Step 1: Create the access list.
access-list server_dmz_web2 extended permit tcp 172.16.3.0 255.255.255.0 host 172.16.1.7 eq www
Step 2: Apply the access list to the interface
access-group server_dmz_web2 in interface int_srv
Example 3: Allowing Access to Multiple Networks
IT users must access the DMZ and Internal Server. To facilitate this, we create an access list that allows IT traffic on both sides.
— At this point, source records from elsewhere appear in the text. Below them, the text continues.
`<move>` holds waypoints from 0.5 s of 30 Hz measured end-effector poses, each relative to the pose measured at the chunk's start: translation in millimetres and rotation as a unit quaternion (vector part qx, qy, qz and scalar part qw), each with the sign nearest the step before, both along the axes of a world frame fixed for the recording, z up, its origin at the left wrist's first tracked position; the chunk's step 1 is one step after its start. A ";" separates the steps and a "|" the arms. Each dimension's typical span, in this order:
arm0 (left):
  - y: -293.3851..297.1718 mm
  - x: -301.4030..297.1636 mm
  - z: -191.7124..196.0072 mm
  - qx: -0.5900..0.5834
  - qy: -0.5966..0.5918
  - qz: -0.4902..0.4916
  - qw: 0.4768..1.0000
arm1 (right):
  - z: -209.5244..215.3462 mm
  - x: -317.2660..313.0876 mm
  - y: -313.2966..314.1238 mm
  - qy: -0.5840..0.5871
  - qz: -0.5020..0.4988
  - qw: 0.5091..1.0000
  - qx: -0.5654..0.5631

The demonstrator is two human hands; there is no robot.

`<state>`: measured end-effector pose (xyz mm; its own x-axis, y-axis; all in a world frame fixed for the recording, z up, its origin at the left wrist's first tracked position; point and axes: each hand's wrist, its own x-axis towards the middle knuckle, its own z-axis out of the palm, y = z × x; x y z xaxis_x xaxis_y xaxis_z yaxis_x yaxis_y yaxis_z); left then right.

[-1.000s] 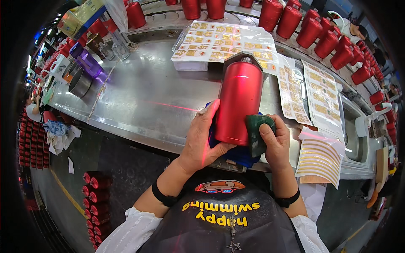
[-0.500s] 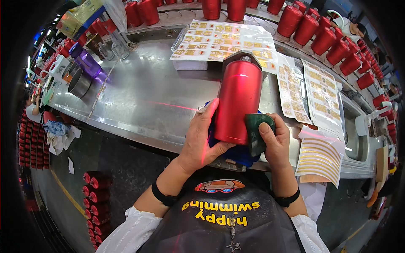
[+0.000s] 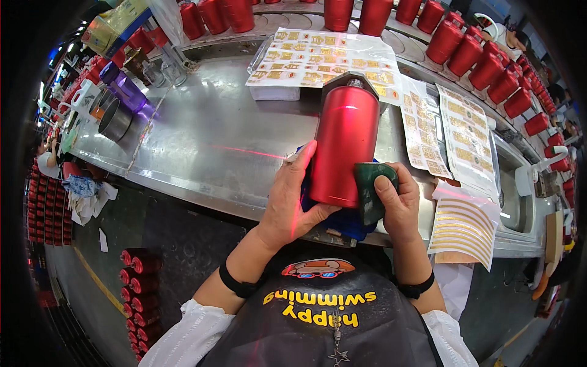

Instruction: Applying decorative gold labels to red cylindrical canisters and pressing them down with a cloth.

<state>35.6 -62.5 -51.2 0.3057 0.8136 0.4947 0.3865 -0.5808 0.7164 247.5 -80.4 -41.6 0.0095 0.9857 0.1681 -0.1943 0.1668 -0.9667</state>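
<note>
A red metal bottle (image 3: 343, 147) lies tilted in front of me, its neck end pointing away against a dark angular rest (image 3: 359, 79). My left hand (image 3: 287, 199) grips its left side, with the thumb along the near bottom edge. In my right hand (image 3: 397, 205) is a dark green pad (image 3: 369, 192), smooth and bent, pressed against the bottle's lower right side. Blue cloth (image 3: 348, 225) shows under the bottle, mostly hidden. A red light line crosses the bottle and my left wrist.
Gold-printed transfer sheets (image 3: 330, 58) lie behind the bottle, with more sheets (image 3: 468, 137) to the right near a sink (image 3: 516, 189). A purple bottle (image 3: 125, 88) and a metal pot (image 3: 115, 122) stand left on the steel table (image 3: 214, 128). Red bottles (image 3: 443, 40) line the curved conveyor.
The red bottles on the conveyor have shifted to the right. My hands, the held bottle and the green pad have barely moved.
</note>
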 end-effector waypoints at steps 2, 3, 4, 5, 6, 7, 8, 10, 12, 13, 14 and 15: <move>0.0 -0.3 0.1 -0.002 0.001 -0.001 1.000 | -0.3 -0.3 0.0 -0.002 -0.002 1.000 -0.001; 0.1 -0.4 0.3 -0.004 0.002 -0.002 1.000 | -0.5 -0.6 0.1 -0.002 -0.003 1.000 0.001; 0.2 -0.2 0.1 -0.004 0.002 -0.003 1.000 | -0.9 -0.6 0.2 -0.001 -0.005 1.000 0.003; 0.1 -0.3 0.2 -0.002 0.002 -0.002 1.000 | -1.0 -0.6 0.4 -0.001 -0.005 1.000 0.003; 0.0 -0.3 0.3 0.000 0.001 -0.001 1.000 | -1.1 -0.5 0.6 -0.004 -0.005 1.000 0.004; -0.2 -0.4 0.1 0.001 0.001 0.000 1.000 | -1.2 -0.4 0.7 -0.007 -0.005 1.000 0.004; -0.3 -0.3 -0.3 0.001 0.000 0.000 1.000 | -0.6 -0.8 0.4 -0.007 -0.005 1.000 0.004; -0.5 0.0 -0.3 0.002 -0.002 0.000 1.000 | 0.9 -1.7 -0.2 -0.005 -0.007 1.000 0.003; -0.6 0.3 0.5 -0.006 -0.006 -0.003 1.000 | 0.2 -1.1 0.1 -0.006 -0.007 1.000 0.004; -0.6 0.4 0.6 -0.006 -0.006 -0.003 1.000 | -0.1 -0.8 0.3 -0.007 -0.006 1.000 0.005; -0.6 0.4 0.7 -0.002 -0.003 -0.002 1.000 | -0.2 -0.6 0.3 -0.007 -0.006 1.000 0.005; -0.5 0.4 0.8 0.003 -0.001 0.000 1.000 | -0.3 -0.5 0.3 -0.007 -0.005 1.000 0.003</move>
<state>36.1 -63.0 -50.5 0.3055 0.8106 0.4996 0.3846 -0.5850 0.7140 247.0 -80.1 -41.9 0.0174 0.9845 0.1747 -0.1795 0.1749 -0.9681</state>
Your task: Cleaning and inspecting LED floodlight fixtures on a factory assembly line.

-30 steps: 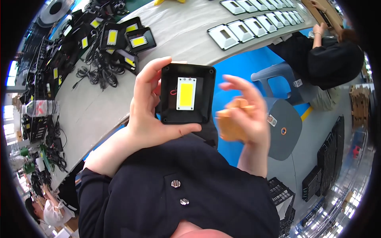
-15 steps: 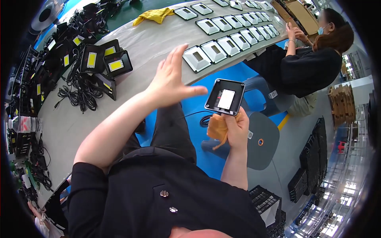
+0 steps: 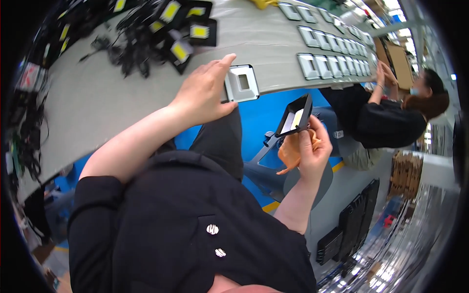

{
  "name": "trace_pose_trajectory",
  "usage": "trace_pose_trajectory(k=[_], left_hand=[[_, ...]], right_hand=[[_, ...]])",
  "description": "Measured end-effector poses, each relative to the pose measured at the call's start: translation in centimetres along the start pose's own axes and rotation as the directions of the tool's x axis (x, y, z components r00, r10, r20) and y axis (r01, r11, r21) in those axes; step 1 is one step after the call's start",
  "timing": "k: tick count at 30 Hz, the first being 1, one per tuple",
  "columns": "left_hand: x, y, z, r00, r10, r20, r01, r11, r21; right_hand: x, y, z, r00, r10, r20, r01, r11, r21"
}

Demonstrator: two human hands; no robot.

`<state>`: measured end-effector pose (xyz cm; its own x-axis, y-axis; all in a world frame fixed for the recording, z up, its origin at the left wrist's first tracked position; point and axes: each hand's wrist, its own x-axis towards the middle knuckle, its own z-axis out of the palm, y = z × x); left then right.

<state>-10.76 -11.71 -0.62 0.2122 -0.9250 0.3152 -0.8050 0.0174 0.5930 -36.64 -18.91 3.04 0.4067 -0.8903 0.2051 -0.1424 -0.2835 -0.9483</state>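
My left hand [image 3: 206, 93] reaches over the table's near edge, fingers and thumb spread around the left side of a silver-grey floodlight front frame [image 3: 250, 93] with a rectangular opening. The frame is apart from the rows of similar frames. My right hand [image 3: 316, 146] grips a black, box-shaped floodlight housing [image 3: 306, 110] by its lower edge, tilted, with a pale panel inside. An orange cloth [image 3: 290, 151] is bunched in the same hand and hangs below the housing.
Rows of silver frames [image 3: 309, 66] lie along the table [image 3: 122, 105]. Black floodlights with yellow panels [image 3: 199, 32] and coiled cables [image 3: 134, 53] sit at far left. A co-worker [image 3: 393, 117] sits at the right. A grey stool [image 3: 312, 188] stands below my right hand.
My left hand has closed in on the nearest frame, which now sits separated from its row. The housing in my right hand has tilted sideways. The whole view has shifted.
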Motion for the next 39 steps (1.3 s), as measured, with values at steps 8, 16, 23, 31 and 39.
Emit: trace_pose_trajectory(k=[8,16,23,31,39], left_hand=[[-13.4,-3.6,-11.2,0.977,-0.146,-0.156,0.156,0.987,0.049],[-17.6,-8.3,-14.1,0.929,-0.285,-0.235,0.298,0.955,0.018],[-18.1,-9.0,-14.5,0.929,-0.25,-0.272,0.238,0.968,-0.079],[-18.2,-9.4,-14.3,0.921,-0.263,-0.286,0.242,0.964,-0.108],[-18.0,-9.1,-14.1,0.927,-0.26,-0.271,0.243,0.965,-0.095]], right_hand=[[4.3,-7.5,11.4,0.716,-0.263,0.646,0.576,0.746,-0.334],[2.8,-12.4,25.2,0.349,-0.18,0.92,0.892,0.366,-0.266],[2.2,-13.2,29.1,0.256,-0.063,0.965,0.931,0.284,-0.228],[2.4,-13.3,29.5,0.208,0.0,0.978,0.926,0.323,-0.197],[3.5,-11.3,28.3,0.205,-0.063,0.977,0.841,0.522,-0.143]])
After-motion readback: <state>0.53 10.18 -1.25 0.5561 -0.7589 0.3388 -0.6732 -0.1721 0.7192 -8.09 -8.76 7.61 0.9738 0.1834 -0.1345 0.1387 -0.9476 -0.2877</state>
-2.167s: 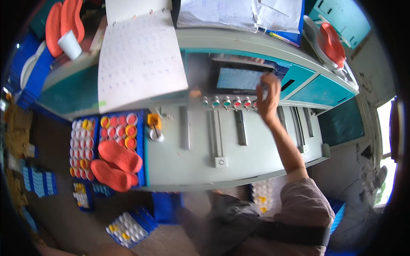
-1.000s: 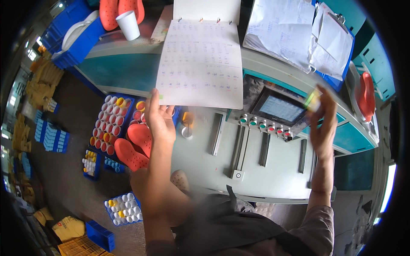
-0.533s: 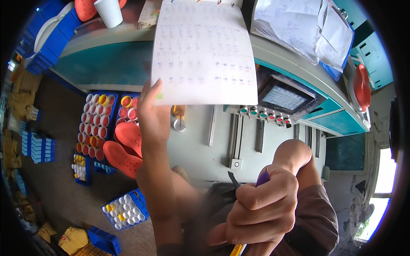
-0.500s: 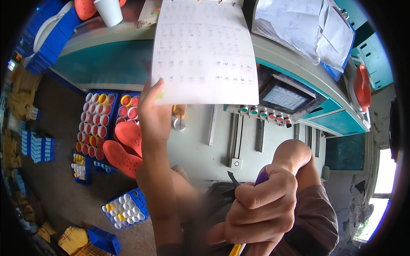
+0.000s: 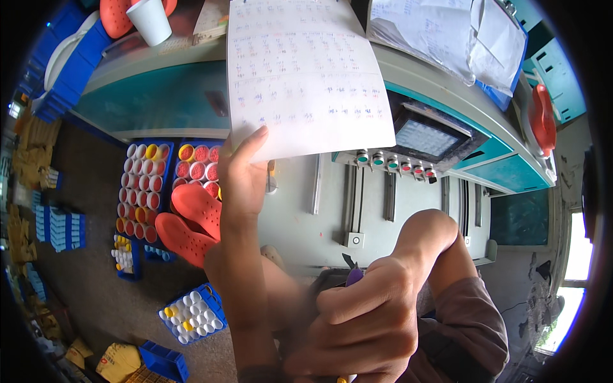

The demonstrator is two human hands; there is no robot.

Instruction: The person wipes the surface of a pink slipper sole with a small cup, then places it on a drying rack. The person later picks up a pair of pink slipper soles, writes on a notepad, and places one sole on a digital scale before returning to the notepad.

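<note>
— What carries everything up top?

— A long grey machine top (image 5: 447,89) running across the upper frame. A white paper cup (image 5: 150,19) and an orange clog (image 5: 115,13) stand on it at upper left, loose papers (image 5: 440,32) at upper right.

— And below?

— The dark floor (image 5: 96,166) on the left. Blue trays of coloured cups (image 5: 143,185) sit on it at mid-left, two orange clogs (image 5: 188,220) lying over them. A smaller blue tray of white and yellow cups (image 5: 191,314) sits lower centre-left.
</note>
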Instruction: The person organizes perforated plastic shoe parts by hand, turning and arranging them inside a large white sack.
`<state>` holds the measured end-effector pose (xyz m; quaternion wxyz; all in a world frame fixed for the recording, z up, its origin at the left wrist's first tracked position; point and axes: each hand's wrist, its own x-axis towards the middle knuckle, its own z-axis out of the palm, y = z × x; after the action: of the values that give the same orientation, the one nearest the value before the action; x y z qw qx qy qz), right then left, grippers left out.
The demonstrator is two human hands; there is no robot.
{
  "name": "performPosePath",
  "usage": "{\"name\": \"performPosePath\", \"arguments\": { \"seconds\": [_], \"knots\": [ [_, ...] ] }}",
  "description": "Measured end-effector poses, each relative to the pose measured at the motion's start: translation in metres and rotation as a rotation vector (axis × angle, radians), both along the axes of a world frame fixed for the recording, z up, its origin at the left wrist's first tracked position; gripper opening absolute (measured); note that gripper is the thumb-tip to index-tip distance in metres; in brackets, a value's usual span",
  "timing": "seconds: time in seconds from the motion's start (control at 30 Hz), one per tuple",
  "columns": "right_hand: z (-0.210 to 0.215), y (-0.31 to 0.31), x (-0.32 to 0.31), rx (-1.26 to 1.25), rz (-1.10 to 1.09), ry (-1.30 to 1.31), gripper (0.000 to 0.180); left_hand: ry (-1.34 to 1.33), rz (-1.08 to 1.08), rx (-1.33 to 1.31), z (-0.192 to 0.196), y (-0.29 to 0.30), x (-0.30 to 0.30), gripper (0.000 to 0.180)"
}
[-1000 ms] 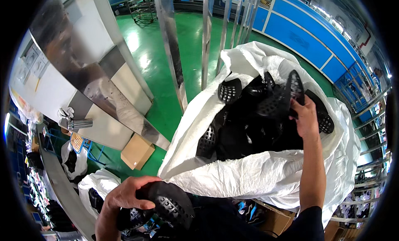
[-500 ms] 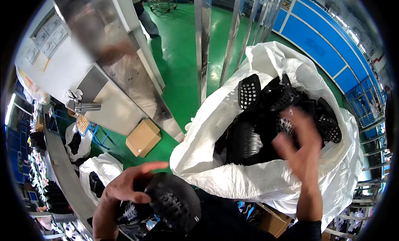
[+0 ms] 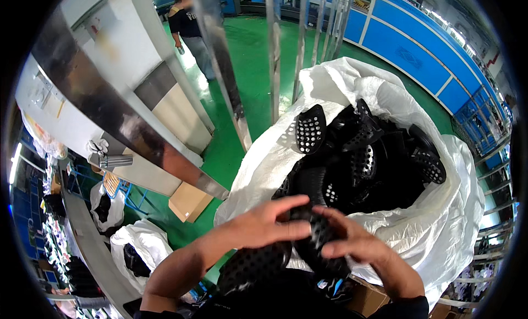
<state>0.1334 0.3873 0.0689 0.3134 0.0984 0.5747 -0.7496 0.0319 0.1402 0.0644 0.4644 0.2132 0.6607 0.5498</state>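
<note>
A black clog (image 3: 319, 243) with rows of holes is held tilted in front of me, at the near rim of a big white woven sack (image 3: 407, 253). My left hand (image 3: 269, 225) has its thumb and forefinger closed around the clog's upper end. From the other side, my right hand (image 3: 352, 236) grips it, thumb across the holed face. Below my left forearm is a second black clog (image 3: 256, 267), close against my body; its support is hidden. Inside the sack lie several more black clogs (image 3: 363, 162), and one with pale-showing holes (image 3: 311, 129) leans on the far-left rim.
Upright metal bars (image 3: 275, 60) stand beyond the sack. A metal-edged panel (image 3: 137, 132) is at left, with a cardboard box (image 3: 190, 202) on the green floor. Smaller white sacks (image 3: 148, 236) sit lower left. Another person (image 3: 192, 38) stands at the far left.
My right hand has come out of the sack, back and left, and now grips a clog. My left hand has moved right and meets it there. The view has shifted slightly.
</note>
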Motion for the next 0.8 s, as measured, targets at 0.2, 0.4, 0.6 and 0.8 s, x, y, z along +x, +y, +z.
{"name": "performPosePath", "arguments": {
  "seconds": [0.2, 0.4, 0.6, 0.8],
  "knots": [
    [-0.003, 0.033, -0.051, -0.028, -0.224, -0.123, 0.091, -0.196, 0.214, -0.267, -0.033, 0.038, -0.045, 0.07],
    [-0.041, 0.012, -0.091, 0.004, -0.033, -0.133, 0.071, -0.008, 0.524, -0.305, -0.039, 0.019, -0.075, 0.082],
    [-0.069, -0.004, -0.166, -0.136, -0.061, -0.104, 0.059, 0.147, 0.624, -0.263, -0.014, 0.02, -0.066, 0.08],
    [-0.065, -0.023, -0.173, -0.002, -0.395, 0.366, 0.1, 0.408, 0.583, -0.467, -0.036, 0.01, -0.062, 0.074]
  ]
}}
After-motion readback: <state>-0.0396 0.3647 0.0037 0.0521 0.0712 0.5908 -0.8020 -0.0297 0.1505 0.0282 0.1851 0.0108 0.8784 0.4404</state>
Step 1: Create the access list.
access-list it_acc_all extended permit ip 172.16.2.192 255.255.255.192 172.16.1.0 255.255.255.0
access-list it_acc_all extended permit ip 172.16.2.192 255.255.255.192 172.16.3.0 255.255.255.0
Step 2: Apply the access list to the interface
access-group it_acc_all in interface it
Essential ACL Management Commands
Monitor and manage your ACLs with these commands:
show running-config access-list
show running-config access-group
show access-list
clear configur access-list [access-list-name] -> remove access-list
clear access-list access-list-name counters
note: clear configur command must be used in the configuration mode
Best Practices for Cisco ASA ACLs
1. Place specific rules first: More specific rules should appear before general ones
2. Enable logging: Monitor blocked traffic for troubleshooting
3. Test before deployment: Verify ACLs in a lab environment first
4. Use descriptive names: Name ACLs based on their function for easier management
5. Regular review: Audit ACLs periodically to remove outdated rules
6. Document your ACLs: Maintain documentation explaining the purpose of each ACL
Conclusion
Cisco ASA ACLs provide powerful traffic filtering capabilities that form the foundation of your network security posture. By properly configuring and managing these access controls, you can protect your network from unauthorized access while ensuring that legitimate traffic flows smoothly.
Whether you're implementing basic traffic filtering or complex security policies, mastering ACLs is essential for any Cisco ASA administrator. Start with simple rules and gradually build your expertise to create comprehensive security solutions for your organization.